Your answer should be one number: the count of lines in the data below that include "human".

*** Input for this task ***

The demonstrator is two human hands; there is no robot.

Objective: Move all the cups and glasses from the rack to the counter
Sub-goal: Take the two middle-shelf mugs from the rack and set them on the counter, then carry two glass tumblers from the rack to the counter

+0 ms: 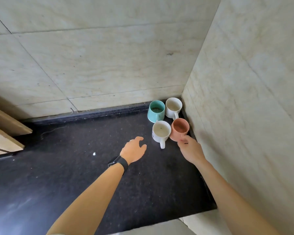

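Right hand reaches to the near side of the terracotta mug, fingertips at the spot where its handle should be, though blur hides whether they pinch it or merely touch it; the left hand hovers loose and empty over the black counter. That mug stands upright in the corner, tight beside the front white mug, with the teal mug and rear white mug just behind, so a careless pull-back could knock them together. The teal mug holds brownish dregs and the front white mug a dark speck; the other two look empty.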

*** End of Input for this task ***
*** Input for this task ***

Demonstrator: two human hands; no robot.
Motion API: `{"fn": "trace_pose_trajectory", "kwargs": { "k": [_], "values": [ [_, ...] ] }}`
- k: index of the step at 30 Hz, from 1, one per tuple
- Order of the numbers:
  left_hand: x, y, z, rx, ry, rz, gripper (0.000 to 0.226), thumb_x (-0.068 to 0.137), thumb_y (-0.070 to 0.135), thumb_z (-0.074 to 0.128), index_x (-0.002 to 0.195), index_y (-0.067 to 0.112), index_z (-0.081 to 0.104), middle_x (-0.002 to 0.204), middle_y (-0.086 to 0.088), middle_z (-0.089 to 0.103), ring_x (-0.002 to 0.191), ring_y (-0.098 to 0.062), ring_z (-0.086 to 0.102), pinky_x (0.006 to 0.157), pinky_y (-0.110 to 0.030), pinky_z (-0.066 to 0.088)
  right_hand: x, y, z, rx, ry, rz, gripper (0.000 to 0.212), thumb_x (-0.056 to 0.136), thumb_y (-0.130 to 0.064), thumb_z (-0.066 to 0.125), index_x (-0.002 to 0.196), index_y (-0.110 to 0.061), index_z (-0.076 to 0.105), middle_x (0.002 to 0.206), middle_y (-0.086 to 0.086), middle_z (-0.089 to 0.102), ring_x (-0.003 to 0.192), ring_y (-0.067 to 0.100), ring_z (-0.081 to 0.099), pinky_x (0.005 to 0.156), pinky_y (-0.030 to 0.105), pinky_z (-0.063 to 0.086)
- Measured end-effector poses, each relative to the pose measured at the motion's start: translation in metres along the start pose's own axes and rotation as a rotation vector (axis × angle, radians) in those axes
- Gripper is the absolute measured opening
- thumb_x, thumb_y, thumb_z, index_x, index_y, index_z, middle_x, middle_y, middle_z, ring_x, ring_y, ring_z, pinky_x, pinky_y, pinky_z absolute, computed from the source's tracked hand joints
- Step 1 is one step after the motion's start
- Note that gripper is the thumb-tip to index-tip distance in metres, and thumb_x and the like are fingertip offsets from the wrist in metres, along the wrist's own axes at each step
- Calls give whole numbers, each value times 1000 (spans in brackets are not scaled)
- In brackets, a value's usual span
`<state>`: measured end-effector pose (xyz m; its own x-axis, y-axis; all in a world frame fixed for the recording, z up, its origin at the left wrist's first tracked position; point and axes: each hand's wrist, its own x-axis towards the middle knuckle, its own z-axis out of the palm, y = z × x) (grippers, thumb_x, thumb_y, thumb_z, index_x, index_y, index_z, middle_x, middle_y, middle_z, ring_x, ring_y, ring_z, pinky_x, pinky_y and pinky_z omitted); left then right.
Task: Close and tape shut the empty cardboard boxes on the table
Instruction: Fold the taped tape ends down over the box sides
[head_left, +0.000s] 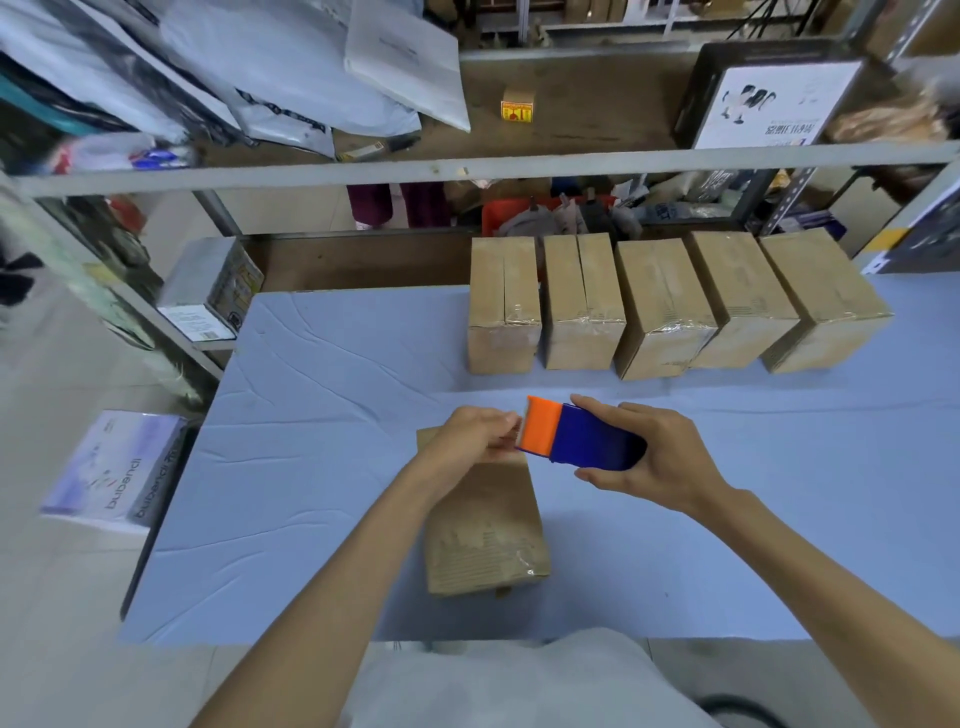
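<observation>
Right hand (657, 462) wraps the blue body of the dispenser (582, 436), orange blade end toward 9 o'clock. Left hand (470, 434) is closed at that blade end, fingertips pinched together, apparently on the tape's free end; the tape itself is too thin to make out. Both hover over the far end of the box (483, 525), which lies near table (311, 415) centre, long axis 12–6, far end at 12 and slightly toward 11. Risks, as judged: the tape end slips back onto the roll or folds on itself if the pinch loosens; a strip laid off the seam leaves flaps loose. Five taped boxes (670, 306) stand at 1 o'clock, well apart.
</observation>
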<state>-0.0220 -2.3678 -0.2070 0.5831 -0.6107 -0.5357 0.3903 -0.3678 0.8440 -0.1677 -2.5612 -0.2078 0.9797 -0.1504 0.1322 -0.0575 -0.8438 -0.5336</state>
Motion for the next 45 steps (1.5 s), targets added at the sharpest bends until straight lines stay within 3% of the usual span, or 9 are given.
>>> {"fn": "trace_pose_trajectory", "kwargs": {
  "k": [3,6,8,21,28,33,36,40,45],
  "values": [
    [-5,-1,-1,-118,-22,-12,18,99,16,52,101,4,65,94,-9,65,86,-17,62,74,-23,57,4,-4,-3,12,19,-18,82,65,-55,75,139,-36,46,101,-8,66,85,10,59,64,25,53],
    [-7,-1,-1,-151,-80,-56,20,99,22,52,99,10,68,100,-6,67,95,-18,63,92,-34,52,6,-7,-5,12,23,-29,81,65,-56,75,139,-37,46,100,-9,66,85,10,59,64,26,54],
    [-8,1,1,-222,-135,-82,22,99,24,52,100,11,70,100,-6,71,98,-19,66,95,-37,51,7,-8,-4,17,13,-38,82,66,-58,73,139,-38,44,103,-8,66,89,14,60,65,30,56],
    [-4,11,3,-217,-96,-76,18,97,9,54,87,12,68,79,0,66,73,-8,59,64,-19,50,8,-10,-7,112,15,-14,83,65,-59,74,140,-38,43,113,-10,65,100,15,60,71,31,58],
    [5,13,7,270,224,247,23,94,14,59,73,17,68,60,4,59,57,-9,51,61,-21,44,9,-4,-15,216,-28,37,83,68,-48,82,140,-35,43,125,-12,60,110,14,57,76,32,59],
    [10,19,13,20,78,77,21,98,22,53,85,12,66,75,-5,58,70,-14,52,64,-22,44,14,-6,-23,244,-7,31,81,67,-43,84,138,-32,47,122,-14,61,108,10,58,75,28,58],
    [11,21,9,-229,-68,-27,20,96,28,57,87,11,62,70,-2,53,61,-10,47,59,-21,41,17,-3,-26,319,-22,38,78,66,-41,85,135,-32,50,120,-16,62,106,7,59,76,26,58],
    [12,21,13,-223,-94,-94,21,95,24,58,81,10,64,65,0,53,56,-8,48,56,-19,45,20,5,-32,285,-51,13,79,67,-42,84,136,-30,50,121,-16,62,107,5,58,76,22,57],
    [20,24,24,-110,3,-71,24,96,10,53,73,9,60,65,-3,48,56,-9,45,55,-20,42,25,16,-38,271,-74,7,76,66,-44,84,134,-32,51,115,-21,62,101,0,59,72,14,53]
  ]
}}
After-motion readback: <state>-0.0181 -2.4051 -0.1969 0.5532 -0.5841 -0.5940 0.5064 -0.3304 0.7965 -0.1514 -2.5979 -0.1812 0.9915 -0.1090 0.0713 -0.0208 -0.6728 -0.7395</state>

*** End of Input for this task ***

Answer space> 2